Work task: Of the records that follow, copy only the lines from the line containing "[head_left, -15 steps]" to the line containing "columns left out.", both included, exactly as written.

Source data:
*** Block opens ***
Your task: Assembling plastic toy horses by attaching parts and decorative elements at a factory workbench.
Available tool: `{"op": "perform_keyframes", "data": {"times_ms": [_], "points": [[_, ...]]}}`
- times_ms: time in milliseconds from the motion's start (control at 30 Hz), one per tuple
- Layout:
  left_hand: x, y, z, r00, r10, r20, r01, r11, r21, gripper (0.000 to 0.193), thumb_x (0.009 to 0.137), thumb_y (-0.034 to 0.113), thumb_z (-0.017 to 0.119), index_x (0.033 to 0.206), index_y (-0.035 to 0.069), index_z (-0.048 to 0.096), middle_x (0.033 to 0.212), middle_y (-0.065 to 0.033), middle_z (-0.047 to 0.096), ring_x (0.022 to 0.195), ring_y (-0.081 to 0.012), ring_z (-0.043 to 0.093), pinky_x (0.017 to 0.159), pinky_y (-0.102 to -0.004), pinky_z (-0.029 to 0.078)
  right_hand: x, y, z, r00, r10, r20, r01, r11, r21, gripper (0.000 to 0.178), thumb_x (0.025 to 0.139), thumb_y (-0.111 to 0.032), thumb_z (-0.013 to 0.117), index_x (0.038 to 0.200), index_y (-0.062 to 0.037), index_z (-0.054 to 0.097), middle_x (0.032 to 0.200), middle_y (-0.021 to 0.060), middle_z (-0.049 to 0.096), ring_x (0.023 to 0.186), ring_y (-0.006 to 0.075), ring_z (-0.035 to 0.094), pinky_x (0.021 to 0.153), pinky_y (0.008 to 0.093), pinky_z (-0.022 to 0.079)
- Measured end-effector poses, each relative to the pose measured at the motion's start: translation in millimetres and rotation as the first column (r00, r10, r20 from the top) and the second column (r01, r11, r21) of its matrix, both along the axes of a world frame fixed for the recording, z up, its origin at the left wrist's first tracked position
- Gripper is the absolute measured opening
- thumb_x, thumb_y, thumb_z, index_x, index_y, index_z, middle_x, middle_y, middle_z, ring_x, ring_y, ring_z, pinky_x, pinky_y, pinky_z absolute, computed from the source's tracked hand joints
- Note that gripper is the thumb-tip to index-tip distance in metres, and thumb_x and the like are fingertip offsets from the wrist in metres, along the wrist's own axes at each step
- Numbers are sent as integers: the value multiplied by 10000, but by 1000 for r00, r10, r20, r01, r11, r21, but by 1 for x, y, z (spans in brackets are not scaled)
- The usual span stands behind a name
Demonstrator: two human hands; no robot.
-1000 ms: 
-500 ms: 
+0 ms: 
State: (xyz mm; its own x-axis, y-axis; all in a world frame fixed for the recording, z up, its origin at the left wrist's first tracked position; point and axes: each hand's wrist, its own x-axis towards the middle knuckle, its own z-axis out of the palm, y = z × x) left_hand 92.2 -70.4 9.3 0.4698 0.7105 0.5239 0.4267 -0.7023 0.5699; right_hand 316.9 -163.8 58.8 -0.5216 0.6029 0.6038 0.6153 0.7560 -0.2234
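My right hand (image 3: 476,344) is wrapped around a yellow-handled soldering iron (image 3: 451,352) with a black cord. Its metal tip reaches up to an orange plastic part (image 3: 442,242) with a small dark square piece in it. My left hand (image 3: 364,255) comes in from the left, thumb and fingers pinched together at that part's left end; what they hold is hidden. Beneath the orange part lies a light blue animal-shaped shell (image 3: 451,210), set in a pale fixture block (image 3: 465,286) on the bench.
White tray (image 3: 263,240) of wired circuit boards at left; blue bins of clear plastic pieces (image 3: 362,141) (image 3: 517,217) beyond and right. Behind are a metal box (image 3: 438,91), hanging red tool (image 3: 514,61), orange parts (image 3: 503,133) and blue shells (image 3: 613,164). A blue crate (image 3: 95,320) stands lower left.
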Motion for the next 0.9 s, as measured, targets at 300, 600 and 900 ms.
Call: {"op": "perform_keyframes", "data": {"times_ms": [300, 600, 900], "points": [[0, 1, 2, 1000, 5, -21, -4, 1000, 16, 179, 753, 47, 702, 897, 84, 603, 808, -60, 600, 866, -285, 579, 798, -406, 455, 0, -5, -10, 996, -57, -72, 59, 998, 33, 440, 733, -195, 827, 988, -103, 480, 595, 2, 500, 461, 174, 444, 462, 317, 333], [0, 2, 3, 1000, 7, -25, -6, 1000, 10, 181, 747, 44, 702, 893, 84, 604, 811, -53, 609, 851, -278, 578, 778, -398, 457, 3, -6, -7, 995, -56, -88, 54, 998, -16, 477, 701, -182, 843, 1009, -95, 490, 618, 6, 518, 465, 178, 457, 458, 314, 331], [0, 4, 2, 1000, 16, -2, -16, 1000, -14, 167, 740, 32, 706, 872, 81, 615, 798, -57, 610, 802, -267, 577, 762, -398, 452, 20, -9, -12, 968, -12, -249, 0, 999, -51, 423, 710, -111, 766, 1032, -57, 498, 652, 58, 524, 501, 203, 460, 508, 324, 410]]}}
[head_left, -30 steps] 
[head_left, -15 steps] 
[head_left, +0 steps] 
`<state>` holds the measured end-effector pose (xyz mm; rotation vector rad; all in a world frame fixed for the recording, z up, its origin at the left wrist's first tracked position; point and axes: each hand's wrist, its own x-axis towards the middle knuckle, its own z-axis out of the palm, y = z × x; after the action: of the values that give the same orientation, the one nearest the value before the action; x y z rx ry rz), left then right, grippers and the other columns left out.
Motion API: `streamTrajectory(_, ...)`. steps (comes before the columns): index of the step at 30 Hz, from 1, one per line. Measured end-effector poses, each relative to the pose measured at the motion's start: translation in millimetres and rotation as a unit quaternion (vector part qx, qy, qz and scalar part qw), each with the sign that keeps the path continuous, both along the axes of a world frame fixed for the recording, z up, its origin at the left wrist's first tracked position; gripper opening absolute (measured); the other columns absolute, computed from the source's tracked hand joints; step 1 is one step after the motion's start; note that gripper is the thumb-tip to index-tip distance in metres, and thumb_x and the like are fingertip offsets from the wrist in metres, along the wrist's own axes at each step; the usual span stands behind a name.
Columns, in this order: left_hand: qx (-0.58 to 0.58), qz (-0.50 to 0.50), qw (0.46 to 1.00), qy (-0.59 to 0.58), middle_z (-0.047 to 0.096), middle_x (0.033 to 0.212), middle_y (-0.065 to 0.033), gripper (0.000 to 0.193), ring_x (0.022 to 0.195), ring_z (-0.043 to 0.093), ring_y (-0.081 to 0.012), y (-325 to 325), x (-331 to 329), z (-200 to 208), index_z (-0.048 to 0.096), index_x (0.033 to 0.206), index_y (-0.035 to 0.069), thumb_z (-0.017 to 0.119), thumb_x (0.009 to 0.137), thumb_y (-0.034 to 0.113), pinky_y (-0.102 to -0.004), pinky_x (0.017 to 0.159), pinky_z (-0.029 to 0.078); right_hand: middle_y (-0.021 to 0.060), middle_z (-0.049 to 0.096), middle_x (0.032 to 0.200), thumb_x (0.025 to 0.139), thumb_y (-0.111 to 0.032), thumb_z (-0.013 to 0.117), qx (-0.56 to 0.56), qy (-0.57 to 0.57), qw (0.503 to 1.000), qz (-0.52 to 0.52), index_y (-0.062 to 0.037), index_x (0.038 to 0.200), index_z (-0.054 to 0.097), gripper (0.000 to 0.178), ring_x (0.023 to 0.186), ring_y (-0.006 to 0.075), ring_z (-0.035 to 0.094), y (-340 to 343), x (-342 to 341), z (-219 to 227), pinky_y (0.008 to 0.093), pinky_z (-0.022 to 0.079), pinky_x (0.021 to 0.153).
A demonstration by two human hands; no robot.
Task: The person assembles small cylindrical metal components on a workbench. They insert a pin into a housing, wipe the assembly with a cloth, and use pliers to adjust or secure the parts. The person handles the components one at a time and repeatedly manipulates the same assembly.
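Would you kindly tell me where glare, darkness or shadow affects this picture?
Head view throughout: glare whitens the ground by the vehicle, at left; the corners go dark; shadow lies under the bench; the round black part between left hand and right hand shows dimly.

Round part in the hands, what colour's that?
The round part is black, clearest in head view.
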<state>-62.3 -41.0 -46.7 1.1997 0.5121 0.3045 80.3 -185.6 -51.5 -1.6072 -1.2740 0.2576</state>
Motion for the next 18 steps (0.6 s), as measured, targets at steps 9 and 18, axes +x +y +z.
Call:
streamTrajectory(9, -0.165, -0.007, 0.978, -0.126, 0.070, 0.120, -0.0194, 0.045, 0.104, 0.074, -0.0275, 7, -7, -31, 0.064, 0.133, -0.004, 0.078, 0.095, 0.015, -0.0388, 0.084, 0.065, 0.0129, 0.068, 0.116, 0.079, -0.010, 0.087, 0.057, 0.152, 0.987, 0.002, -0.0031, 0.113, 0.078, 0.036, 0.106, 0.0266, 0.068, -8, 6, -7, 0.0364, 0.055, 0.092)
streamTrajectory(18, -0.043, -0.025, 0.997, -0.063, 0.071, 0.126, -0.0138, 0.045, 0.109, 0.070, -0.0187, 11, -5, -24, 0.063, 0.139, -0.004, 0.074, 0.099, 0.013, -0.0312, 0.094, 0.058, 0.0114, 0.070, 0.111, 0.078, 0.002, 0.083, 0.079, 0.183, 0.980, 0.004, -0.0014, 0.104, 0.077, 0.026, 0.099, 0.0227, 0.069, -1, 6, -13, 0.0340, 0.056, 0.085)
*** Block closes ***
Exercise response:
[head_left, -15 steps] 
[head_left, +0 steps] 
`<state>` holds the measured end-effector pose (xyz mm; rotation vector rad; all in a world frame fixed for the recording, z up, its origin at the left wrist's first tracked position; point and axes: each hand's wrist, its own x-axis towards the middle knuckle, its own z-axis out of the palm, y = z × x; after the action: of the values that give the same orientation, the one nearest the value before the action; x y z rx ry rz), left then right, grippers and the other columns left out.

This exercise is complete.